ACTION ITEM ▸
Repeat the listing below in full, exactly as it stands.

—————

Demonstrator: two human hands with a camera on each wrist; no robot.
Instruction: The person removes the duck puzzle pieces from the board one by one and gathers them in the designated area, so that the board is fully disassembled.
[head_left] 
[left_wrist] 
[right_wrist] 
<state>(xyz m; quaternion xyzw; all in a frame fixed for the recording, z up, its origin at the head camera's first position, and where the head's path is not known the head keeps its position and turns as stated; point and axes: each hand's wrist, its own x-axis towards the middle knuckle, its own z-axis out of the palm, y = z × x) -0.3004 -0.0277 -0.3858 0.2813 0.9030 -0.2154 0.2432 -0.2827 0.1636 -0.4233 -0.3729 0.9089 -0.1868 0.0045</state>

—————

COMPLETED TASK ▸
Demonstrator: two human hands with a camera on each wrist; no robot.
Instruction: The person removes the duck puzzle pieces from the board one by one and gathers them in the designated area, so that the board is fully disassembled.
[head_left] 
[left_wrist] 
[right_wrist] 
<state>(xyz m; quaternion xyzw; all in a frame fixed for the recording, z up, its origin at the head camera's first position, and where the head's path is not known the head keeps its position and turns as stated; point and axes: each hand's wrist, its own x-axis towards the middle knuckle, its own z-axis out of the palm, y = z × x) -0.3004 -0.0277 -0.3858 0.2813 0.9030 -0.2154 0.2432 -0.2827 0.1636 -0.4233 -0.3729 0.9089 -0.1868 0.0045</state>

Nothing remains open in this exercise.